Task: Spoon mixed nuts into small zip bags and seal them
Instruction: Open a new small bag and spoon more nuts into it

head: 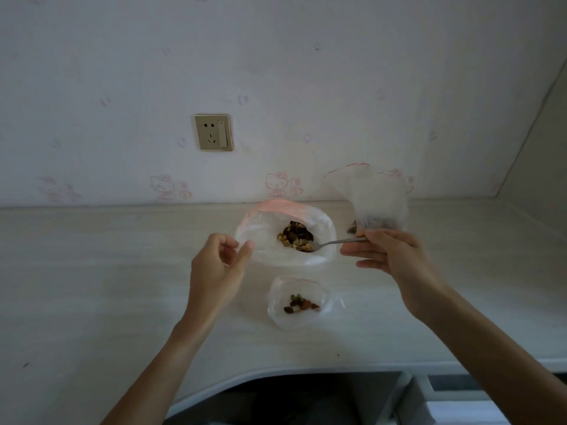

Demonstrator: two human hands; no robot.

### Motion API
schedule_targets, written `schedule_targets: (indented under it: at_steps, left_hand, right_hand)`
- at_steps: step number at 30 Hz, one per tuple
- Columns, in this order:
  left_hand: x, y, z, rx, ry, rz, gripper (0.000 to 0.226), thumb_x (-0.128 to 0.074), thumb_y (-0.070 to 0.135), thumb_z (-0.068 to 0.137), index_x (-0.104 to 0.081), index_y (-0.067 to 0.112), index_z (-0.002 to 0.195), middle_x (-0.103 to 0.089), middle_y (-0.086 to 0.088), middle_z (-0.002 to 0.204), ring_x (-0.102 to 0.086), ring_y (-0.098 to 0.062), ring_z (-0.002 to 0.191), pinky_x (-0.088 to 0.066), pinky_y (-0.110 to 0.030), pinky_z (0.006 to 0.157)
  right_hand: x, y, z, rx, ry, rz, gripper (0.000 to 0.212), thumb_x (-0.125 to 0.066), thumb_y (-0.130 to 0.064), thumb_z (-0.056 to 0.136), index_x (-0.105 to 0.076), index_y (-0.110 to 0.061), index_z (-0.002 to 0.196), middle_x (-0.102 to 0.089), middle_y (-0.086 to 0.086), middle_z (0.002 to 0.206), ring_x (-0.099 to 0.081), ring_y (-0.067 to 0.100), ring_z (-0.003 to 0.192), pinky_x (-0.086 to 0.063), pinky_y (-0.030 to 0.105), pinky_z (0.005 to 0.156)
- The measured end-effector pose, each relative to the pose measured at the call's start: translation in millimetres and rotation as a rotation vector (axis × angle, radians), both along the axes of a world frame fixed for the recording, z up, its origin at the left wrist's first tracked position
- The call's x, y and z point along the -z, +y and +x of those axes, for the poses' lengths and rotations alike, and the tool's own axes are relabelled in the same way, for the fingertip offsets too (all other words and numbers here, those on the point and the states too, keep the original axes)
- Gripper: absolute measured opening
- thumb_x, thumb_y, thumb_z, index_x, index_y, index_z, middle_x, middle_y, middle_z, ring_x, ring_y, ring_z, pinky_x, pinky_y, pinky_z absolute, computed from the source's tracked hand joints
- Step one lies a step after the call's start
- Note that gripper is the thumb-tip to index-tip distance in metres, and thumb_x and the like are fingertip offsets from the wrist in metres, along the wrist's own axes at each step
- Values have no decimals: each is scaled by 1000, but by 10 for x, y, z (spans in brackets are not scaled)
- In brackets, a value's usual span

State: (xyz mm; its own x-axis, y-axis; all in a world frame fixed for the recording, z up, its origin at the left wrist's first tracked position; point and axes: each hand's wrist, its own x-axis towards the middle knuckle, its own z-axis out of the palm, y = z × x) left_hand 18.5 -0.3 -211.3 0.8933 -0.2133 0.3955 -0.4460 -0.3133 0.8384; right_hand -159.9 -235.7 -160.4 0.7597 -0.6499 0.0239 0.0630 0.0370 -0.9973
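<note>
Pale countertop against wall; gold wall socket above; pink cartoon-cat wallpaper print near counter edge.

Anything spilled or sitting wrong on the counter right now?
Maybe one stray dark bit on the counter at about, left of the small bag that the right hand holds up along with the spoon. It could be a spilled nut; too blurred to tell.
</note>
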Motion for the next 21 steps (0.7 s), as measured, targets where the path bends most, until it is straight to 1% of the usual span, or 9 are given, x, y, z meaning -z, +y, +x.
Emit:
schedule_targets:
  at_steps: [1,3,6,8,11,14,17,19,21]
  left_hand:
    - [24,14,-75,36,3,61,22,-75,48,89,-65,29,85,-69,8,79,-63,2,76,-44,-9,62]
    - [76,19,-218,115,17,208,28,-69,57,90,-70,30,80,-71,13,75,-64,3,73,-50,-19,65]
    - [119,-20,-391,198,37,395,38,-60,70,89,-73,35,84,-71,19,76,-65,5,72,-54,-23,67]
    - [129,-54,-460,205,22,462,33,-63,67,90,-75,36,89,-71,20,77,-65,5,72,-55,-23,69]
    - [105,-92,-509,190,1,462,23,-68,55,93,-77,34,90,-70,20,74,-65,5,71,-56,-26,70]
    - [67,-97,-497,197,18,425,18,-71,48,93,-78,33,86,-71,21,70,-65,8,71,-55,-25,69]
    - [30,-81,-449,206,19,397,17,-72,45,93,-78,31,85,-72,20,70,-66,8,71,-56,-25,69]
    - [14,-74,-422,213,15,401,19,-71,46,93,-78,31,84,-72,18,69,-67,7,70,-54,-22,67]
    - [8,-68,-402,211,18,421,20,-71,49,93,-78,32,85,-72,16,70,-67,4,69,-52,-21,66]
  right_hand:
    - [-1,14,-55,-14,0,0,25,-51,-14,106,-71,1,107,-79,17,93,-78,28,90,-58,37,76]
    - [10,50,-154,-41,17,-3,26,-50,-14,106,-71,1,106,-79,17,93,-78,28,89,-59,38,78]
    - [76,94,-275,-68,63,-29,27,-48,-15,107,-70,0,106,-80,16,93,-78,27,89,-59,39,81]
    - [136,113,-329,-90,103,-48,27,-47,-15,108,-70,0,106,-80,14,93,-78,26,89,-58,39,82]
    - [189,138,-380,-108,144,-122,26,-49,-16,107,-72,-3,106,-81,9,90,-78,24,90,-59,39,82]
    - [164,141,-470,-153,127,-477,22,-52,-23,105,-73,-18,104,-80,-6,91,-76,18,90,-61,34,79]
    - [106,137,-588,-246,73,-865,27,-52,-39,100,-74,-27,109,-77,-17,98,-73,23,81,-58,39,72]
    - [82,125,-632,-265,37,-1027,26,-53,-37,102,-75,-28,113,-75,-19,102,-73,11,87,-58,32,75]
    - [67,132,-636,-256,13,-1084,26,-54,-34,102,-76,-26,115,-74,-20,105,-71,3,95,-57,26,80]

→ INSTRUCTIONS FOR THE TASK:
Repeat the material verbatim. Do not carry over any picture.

→ FINISHED TASK:
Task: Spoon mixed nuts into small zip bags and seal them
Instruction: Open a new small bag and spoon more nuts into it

head: 

Demonstrator: two human hands; no robot.

### Motion API
schedule_targets, written `schedule_targets: (indented under it: at_steps, left_hand, right_hand)`
- at_steps: step number at 30 Hz, one per tuple
- Columns, in this order:
  left_hand: x, y, z, rx, ry, rz, gripper (0.000 to 0.226), thumb_x (-0.128 to 0.074), thumb_y (-0.070 to 0.135), thumb_z (-0.068 to 0.137), index_x (-0.104 to 0.081), index_y (-0.067 to 0.112), index_z (-0.002 to 0.195), middle_x (-0.103 to 0.089), middle_y (-0.086 to 0.088), middle_z (-0.002 to 0.204), ring_x (-0.102 to 0.086), ring_y (-0.098 to 0.062), ring_z (-0.002 to 0.191), pinky_x (-0.088 to 0.066), pinky_y (-0.110 to 0.030), pinky_z (0.006 to 0.157)
  right_hand: x, y, z, rx, ry, rz, gripper (0.000 to 0.212), thumb_x (-0.125 to 0.066), thumb_y (-0.130 to 0.064), thumb_z (-0.056 to 0.136), index_x (-0.105 to 0.076), index_y (-0.110 to 0.061), index_z (-0.002 to 0.196), middle_x (-0.102 to 0.089), middle_y (-0.086 to 0.086), middle_z (0.002 to 0.206), ring_x (-0.099 to 0.081), ring_y (-0.067 to 0.100), ring_z (-0.003 to 0.192), pinky_x (-0.086 to 0.063), pinky_y (-0.030 to 0.105), pinky_z (0.005 to 0.156)
- The measured end-effector pose, each relative to the pose measured at the call's start: translation in millimetres and rotation as a rotation vector (axis × angle, radians), both along the axes of a world frame fixed for the recording, z up, its origin at the left wrist's first tracked position
- The call's x, y and z point along the -z, +y and +x of those axes, for the poses' lengths and rotations alike, and the tool's own axes are relabelled in the same way, for the fingertip offsets too (all other words and numbers here, those on the point and the states too, keep the original axes)
- Gripper: absolute measured opening
- thumb_x, thumb_y, thumb_z, index_x, index_y, index_z, middle_x, middle_y, middle_z, ring_x, ring_y, ring_z, pinky_x, pinky_y, pinky_z absolute, computed from the source's tracked hand joints
- Step one lies a step after the call's start
- Note that gripper is the thumb-tip to index-tip distance in metres, and thumb_x and the like are fingertip offsets from the wrist in metres, along the wrist's own axes at each step
- Values have no decimals: each is scaled by 1000, but by 10 for x, y, z (spans in brackets are not scaled)
- In brackets, a value's usual span

State: (xyz mm; its own x-axis, y-axis; all in a world frame fixed for the recording, z up, its origin at the left wrist's first tracked position; point and axes: each hand's wrist, its own x-axis towards the middle knuckle, its own z-axis out of the palm, y = z × x) left_hand 18.5 -0.3 -211.3 0.8933 -0.2133 0.3955 -0.4460 -0.3133 0.8384; right_hand -159.9 -235.7 -160.4 0.7597 -0.6499 0.0239 0.0630 0.0370 -0.9973
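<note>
Pale countertop against wall; gold wall socket above; pink cartoon-cat wallpaper print near counter edge.

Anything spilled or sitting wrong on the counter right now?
Maybe one stray dark bit on the counter at about, left of the small bag that the right hand holds up along with the spoon. It could be a spilled nut; too blurred to tell.
</note>
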Motion for the next 21 steps (0.7 s), as measured, targets where the path bends most, until it is straight to 1% of the usual span, or 9 are given, x, y, z meaning -z, +y, +x.
Emit:
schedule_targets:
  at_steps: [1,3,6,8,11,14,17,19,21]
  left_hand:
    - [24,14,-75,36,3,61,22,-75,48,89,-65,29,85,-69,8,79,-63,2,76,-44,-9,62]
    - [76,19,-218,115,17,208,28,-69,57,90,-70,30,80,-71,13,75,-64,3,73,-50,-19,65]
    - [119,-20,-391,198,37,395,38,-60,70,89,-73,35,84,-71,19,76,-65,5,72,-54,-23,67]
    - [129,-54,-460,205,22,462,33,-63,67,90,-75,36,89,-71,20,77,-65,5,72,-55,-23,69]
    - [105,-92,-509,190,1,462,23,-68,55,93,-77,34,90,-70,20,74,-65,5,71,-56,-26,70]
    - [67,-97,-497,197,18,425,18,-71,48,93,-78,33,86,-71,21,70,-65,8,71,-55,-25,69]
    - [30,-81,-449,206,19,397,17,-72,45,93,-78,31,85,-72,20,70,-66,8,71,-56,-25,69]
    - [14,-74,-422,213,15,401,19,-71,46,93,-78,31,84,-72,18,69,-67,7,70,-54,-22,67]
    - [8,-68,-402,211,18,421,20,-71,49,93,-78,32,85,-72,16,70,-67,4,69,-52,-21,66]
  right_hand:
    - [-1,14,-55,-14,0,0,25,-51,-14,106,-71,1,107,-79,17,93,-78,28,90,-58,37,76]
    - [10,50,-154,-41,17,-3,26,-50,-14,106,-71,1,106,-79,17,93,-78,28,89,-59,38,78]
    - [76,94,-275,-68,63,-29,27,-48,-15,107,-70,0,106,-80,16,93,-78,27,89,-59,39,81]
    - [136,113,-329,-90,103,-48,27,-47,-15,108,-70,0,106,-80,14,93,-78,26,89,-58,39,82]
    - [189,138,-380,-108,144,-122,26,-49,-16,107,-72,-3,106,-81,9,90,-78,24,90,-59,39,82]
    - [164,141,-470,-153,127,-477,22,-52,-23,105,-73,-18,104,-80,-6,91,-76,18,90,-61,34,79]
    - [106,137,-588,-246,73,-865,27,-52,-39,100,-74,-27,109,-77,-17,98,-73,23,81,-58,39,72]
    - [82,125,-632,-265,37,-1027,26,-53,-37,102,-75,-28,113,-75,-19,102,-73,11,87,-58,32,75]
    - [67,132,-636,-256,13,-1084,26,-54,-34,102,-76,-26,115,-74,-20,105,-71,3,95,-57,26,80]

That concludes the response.